I came across some news in the past week that referenced two of America’s most well-known and broadly influential megachurch pastors: Bill Hybels and Rick Warren. Both have led their respective congregations to great numerical growth and are widely sought after speakers and thinkers. Warren’s “Purpose-Driven Life” has almost achieved canonical status in some evangelical churches, and Hybels’ Willow Creek Community Church has set the pace for all seeker-sensitive enterprises.
How interesting, then, to read the headline Mega Church Leader Recants Methods. Though the article’s title is rather overblown, it includes the following:
Bill Hybels, pastor of one of the largest mega-churches in America, recently commissioned a survey of his congregation to ascertain the effectiveness of their programs in promoting spiritual growth. His conclusion was, “Some of the stuff that we have put millions of dollars into thinking would really help our people grow and develop spiritually… wasn’t helping people that much. Other things that we didn’t put that much money into and didn’t put much staff against is stuff our people are crying out for.”

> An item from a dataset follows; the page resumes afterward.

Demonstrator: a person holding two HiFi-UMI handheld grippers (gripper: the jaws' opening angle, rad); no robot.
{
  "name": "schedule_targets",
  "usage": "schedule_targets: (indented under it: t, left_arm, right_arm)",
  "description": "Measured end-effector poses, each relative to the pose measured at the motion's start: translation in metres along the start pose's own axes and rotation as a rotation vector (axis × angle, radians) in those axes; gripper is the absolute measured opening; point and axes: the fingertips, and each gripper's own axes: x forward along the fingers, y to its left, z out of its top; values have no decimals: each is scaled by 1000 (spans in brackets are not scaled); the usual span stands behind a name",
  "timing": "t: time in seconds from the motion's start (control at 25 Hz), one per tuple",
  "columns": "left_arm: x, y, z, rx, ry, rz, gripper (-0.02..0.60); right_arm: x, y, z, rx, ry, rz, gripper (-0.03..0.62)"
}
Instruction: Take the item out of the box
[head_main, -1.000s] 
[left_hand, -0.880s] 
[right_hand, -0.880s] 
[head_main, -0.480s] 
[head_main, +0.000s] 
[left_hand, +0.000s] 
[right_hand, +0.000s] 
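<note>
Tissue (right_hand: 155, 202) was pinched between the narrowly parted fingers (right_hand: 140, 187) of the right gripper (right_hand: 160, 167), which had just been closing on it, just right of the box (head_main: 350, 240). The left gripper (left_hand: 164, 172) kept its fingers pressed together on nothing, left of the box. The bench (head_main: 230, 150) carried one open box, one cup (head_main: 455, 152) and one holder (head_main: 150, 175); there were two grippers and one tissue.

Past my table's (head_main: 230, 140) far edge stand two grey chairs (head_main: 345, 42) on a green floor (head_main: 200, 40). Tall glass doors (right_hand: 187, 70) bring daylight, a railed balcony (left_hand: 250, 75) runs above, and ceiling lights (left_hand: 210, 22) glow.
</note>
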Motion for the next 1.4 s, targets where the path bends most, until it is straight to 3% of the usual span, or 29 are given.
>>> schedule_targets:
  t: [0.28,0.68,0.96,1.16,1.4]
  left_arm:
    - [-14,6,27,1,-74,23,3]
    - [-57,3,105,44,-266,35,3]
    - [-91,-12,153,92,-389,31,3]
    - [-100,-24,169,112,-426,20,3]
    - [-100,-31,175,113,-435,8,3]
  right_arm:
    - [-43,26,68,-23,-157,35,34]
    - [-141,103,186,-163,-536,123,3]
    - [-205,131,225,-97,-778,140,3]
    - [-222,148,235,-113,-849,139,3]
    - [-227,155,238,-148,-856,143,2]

This by itself should be enough to stop many American pastors dead in their tracks. If Willow Creek is seeing some cracks in their foundation, what does this say about the many that have admire and subsequently adopted parts of their model?
But that’s not all.
Rick Warren spoke to a group of Assemblies of God ministers recently, and tellingly offered the following advice:
“You don’t need to change any of your Pentecostal practices.”…Urging the ministers not to abandon their use of spiritual gifts, he said, “What you do need to do [instead] is explain them. Do not compromise what God has called you to do; simply make it explainable.” While reminding AG leaders that healthy churches focus on five purposes (worship, fellowship, discipleship, ministry and evangelism), he suggested that Pentecostal church “health” also means a sixth focus: “to be Pentecostal.”
Doubts at Willow Creek and Warren’s beating of the Holy Spirit drum at a Pentecostal pep rally give me hope. Hope that there continues to be a space for the unexpected wind of the Holy Spirit to breathe through all of Christ’s Church. Yet there is cause for concern. The article about Warren broaches the topic of Pentecostals selling out their birthright to become acceptable to broader culture. How ironic and tragic it would be to do so at a time when deeper things are needed most. Whether or not we Pentecostals have done so to be more seeker-sensitive/evangelical is a topic for further debate (and you can read my dissertation if you really want to know more about that), but it is a fact that in many corners we may be putting the Holy Spirit on the shelf for us only on “special occasions.” The Holy Spirit is too messy, we think. Too unpredictable. Who would want to put up with all that?
How different than the life and ethos of the early Pentecostals. How contrary to the passions of the Charismatic Movement that enlivened the mainline Protestant and Roman Catholic world in the 1960s and 1970s. How diametrically opposed to the contemporary growth of Holy Spiritist faith in the global South.
To borrow a phrase from Rick Perry, “Oops.”
Pentecostalism’s place in the world communion (and more importantly, pentecostal practice and experience throughout) must be a vital part of any discussion of contemporary Christianity. Not as a denominational movement, but as a Christian one. But, as always….how will this work?